§ TASK ITEM:
Where a line in the listing contains the string "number", copy that line out.
*** DATA PROVIDED
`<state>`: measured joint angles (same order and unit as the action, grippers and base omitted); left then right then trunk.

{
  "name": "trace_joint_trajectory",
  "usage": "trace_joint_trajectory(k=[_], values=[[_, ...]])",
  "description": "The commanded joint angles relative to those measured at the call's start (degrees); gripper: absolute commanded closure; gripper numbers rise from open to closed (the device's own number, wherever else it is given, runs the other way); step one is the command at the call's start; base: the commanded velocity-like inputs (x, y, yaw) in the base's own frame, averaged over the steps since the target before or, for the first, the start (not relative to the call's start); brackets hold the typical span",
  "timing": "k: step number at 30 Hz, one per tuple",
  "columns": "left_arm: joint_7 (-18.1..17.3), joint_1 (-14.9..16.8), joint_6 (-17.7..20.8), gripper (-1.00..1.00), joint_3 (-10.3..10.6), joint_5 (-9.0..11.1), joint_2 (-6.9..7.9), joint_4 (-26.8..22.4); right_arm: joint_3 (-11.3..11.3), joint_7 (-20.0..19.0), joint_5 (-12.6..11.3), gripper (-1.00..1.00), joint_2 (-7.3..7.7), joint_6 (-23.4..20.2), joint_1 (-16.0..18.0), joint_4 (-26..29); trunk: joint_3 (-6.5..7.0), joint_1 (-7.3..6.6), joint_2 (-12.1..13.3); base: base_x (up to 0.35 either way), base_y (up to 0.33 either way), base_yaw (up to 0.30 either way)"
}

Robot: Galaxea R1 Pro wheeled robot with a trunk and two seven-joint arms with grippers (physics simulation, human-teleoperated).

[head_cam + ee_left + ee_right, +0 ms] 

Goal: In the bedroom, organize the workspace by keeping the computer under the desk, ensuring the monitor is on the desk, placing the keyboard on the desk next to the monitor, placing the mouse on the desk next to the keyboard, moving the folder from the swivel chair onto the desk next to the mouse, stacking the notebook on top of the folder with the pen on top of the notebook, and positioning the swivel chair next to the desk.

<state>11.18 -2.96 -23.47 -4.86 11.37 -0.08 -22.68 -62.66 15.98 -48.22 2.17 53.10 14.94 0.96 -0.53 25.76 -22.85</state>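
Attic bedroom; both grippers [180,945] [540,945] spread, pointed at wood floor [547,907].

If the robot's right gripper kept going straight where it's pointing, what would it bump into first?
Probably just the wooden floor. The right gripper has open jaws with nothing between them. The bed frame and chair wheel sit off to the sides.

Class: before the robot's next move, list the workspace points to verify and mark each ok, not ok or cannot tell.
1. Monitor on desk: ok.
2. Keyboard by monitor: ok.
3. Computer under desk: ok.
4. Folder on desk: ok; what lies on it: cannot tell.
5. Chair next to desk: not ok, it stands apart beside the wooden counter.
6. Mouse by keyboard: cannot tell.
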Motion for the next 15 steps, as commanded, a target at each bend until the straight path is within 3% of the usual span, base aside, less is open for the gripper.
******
§ OUTPUT:
  "description": "The commanded joint angles relative to those measured at the call's start (degrees); gripper: absolute commanded closure; gripper numbers rise from open to closed (the device's own number, wherever else it is given, runs the other way); step one is the command at the call's start; base: the commanded velocity-like inputs (x, y, yaw) in the base's own frame, averaged over the steps since the target before or, for the first, the start (not relative to the call's start); brackets hold the typical span",
  "timing": "k: step number at 30 Hz, one per tuple",

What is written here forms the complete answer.